Looking back, the most challenging aspect was communicating between 30 people for different things. Our team needed to write the script, find the actors, buy or make props, run practices often and coordinate with an external AV team for programming cues.

In selecting a communication platform, we considered GroupMe, Whatsapp and Telegram, but eventually landed on Slack. I was excited about that decision since I’ve had a great experience using Slack for many projects before. I hoped the same for this team, but that was not the case. In fact, the general consensus was that Slack wasn’t working for us and we moved over to Facebook Messenger and Whatsapp pretty quickly.

In talking with my friend it was brought up that I’ve never used Slack for a non-software development project, and maybe that was the problem — Slack is built for developers.

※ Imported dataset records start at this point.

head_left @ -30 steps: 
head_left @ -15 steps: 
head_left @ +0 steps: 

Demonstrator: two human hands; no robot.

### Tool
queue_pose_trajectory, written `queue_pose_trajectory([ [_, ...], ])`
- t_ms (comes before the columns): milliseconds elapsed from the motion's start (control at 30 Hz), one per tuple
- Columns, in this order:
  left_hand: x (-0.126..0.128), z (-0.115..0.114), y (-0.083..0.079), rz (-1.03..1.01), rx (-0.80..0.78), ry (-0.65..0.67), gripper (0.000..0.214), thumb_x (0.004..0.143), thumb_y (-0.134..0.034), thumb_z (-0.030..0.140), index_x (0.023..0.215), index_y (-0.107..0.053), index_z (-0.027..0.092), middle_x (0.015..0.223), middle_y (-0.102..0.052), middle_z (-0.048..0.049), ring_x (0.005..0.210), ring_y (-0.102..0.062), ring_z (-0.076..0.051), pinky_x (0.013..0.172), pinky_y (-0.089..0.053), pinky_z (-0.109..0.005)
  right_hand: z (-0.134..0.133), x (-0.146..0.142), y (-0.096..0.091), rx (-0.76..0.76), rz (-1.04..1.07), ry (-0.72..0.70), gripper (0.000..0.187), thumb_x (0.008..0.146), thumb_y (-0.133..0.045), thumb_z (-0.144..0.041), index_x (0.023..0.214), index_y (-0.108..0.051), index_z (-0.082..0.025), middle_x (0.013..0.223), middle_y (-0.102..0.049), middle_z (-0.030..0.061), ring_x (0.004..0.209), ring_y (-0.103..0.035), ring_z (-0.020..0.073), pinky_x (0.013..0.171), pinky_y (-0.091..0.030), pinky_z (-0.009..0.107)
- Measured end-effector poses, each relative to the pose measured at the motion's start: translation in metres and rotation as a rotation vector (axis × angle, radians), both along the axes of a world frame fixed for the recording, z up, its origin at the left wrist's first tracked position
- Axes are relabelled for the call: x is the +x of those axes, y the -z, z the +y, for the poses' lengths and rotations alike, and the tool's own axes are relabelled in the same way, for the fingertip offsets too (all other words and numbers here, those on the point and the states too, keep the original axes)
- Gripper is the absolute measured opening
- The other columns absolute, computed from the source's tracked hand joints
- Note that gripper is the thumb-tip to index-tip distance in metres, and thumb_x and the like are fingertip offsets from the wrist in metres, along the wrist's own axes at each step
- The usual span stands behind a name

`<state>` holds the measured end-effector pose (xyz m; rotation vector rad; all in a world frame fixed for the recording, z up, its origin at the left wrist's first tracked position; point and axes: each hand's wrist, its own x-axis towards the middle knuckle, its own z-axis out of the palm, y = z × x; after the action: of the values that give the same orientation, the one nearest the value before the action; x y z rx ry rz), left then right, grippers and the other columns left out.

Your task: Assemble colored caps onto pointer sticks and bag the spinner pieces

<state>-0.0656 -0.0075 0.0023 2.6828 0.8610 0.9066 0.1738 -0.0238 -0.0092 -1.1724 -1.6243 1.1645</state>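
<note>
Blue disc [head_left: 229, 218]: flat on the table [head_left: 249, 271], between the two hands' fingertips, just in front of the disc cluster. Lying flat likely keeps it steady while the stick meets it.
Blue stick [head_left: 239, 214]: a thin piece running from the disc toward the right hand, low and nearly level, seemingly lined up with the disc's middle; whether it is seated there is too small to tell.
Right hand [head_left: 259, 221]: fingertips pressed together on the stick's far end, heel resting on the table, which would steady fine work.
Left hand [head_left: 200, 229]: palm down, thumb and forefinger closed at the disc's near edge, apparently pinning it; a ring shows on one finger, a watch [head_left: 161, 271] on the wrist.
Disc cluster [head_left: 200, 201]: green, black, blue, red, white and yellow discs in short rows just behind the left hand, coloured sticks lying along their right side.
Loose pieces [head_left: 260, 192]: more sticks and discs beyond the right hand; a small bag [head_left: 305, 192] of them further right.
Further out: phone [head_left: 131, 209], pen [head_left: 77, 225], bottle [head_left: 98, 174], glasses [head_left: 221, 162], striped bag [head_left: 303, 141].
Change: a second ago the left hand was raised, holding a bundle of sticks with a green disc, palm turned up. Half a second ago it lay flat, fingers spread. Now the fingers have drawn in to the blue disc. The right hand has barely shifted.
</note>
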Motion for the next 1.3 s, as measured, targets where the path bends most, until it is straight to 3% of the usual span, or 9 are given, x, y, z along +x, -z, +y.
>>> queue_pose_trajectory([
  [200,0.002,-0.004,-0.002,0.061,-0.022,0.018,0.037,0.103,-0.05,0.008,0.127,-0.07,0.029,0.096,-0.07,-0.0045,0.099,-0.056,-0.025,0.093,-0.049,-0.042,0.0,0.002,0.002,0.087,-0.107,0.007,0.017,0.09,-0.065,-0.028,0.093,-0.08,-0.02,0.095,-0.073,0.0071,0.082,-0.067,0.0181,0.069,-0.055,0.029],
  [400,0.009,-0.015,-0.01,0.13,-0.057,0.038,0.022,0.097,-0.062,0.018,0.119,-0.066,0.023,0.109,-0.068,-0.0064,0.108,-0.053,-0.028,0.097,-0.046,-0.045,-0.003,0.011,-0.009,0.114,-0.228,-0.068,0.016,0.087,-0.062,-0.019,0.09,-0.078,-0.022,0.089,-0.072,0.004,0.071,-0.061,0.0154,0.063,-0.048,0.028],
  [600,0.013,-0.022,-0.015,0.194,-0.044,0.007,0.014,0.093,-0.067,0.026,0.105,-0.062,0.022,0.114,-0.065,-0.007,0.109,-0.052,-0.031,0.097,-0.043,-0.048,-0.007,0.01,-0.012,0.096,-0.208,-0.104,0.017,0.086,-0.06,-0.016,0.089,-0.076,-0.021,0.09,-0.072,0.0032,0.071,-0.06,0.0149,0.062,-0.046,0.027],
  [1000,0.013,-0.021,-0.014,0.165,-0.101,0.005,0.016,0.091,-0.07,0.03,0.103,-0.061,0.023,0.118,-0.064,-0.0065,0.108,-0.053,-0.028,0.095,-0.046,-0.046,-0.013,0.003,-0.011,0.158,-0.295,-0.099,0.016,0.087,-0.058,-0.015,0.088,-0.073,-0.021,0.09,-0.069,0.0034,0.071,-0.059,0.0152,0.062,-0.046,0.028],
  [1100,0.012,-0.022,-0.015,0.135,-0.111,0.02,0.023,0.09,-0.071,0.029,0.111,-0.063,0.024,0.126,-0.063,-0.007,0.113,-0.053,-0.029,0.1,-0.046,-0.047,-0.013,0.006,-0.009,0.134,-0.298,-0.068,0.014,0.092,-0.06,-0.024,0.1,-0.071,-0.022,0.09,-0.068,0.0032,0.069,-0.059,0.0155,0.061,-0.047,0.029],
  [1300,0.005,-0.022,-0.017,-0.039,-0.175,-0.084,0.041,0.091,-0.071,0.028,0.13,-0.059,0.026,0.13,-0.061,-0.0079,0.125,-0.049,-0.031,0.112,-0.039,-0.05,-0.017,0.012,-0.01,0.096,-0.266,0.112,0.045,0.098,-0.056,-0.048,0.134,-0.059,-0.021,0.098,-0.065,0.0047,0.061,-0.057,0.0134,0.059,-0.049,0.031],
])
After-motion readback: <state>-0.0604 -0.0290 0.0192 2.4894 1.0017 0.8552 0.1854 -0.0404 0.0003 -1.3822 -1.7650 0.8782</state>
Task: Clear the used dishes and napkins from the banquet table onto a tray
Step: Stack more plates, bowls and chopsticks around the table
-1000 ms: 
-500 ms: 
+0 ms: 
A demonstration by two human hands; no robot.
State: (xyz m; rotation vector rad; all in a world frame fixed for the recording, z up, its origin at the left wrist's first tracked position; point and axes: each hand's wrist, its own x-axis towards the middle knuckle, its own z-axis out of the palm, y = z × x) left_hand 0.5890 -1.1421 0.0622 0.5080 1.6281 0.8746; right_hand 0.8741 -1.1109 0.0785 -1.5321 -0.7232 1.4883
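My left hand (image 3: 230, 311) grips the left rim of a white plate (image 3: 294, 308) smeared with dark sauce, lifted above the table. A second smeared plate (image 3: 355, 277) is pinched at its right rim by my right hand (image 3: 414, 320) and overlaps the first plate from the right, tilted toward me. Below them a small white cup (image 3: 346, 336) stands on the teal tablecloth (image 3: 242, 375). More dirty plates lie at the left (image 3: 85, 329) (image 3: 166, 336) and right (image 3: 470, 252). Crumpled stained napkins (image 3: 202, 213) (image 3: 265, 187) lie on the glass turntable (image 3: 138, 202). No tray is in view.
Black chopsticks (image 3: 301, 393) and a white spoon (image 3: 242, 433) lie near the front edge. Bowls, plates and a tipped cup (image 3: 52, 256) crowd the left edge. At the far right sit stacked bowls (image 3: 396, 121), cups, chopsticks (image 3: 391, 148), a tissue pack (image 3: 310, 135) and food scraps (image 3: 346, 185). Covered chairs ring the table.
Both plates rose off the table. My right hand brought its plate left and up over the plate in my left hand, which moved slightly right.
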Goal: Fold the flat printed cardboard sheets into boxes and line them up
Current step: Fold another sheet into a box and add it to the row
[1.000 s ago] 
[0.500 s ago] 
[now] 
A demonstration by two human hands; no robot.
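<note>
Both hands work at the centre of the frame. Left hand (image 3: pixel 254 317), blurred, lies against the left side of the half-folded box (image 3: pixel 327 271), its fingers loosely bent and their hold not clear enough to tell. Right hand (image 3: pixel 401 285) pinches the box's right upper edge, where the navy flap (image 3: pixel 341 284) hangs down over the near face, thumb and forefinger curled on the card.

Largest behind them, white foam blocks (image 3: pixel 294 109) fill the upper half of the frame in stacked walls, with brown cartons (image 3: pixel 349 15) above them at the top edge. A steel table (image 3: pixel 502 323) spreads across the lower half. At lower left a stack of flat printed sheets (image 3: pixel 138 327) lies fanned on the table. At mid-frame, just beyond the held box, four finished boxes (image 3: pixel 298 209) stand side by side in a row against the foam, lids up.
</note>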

It’s interesting because Slack’s mission is to make working life simpler, more pleasant and more productive — for everyone. Everyone from software developers to playwrights, from start-up to enterprise. Slack has many user case studies to support this, so what was different with my team?

I think the onboarding experience could have been improved.

When you’re creating a new Slack, you’re asked about your purpose. Are you using it for work, school, shared interest group or other purposes?

If you select ‘school’ or ‘shared interest group’, you’re asked for the team size and that’s it. But if you select ‘work’, you’re asked about your industry: consumer good, financial services, tech, the list goes on. It finally asks you about your role, and you’re officially on Slack. I think ‘school’ an ‘shared interest group’ should also ask about what’s being worked on.

That gives Slack answers on how to go a step further for helping new users.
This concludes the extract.